2022-12-08T11:16:11.657Z


The philologist defends the position of the language in a world where English is gaining ground Lola Pons is an active philologist, attentive to the uses and defense of a language that she prefers to call Spanish rather than Castilian. Her new book, El español es un mundo (Arpa), is an appeal to stick out a language that loses position in the network compared to English. She was born in Barcelona 45 years ago and is a professor at the University of Seville. Ask. She is an honorary member of


Lola Pons is an active philologist, attentive to the uses and defense of a language that she prefers to call Spanish rather than Castilian.

Her new book,

El español es un mundo

(Arpa), is an appeal to stick out a language that loses position in the network compared to English.

She was born in Barcelona 45 years ago and is a professor at the University of Seville.

Ask.

She is an honorary member of the Proofreaders Union.

Is it an endangered species?

Response.

It is not, although they do not have the weight that they should have.

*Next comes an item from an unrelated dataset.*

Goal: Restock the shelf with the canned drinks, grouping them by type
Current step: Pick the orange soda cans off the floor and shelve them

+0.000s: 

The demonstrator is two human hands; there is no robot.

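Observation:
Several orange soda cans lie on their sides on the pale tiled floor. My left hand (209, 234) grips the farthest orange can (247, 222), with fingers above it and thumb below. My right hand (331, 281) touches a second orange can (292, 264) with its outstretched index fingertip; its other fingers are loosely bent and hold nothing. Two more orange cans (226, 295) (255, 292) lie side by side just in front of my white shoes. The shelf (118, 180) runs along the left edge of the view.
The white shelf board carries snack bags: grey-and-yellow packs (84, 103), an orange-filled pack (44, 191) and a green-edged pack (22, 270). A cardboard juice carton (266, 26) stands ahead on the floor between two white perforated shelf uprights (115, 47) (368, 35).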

A badly corrected text can give rise to an adverse sentence for a company or very unpleasant mistakes.

I defend them.

Q.

We use Anglicisms for things that have been done all our lives.

Which have come to stay?

R.

I sincerely hope that runners are not left to be called

runners

, but

patchwork,

which in Spain was called almazuela, has come to stay.

All the words that name traditional realities that did not have a philosophical paradigm or a monetary value adhered to end up being replaced by new ones.

It is unavoidable.

Sometimes there is a lot of stupidity.

Q.

Which do you find most foolish?

R.

The

runners,

the

pay per view,

the

welfare

that they use in Italy and it is the well-being of a lifetime.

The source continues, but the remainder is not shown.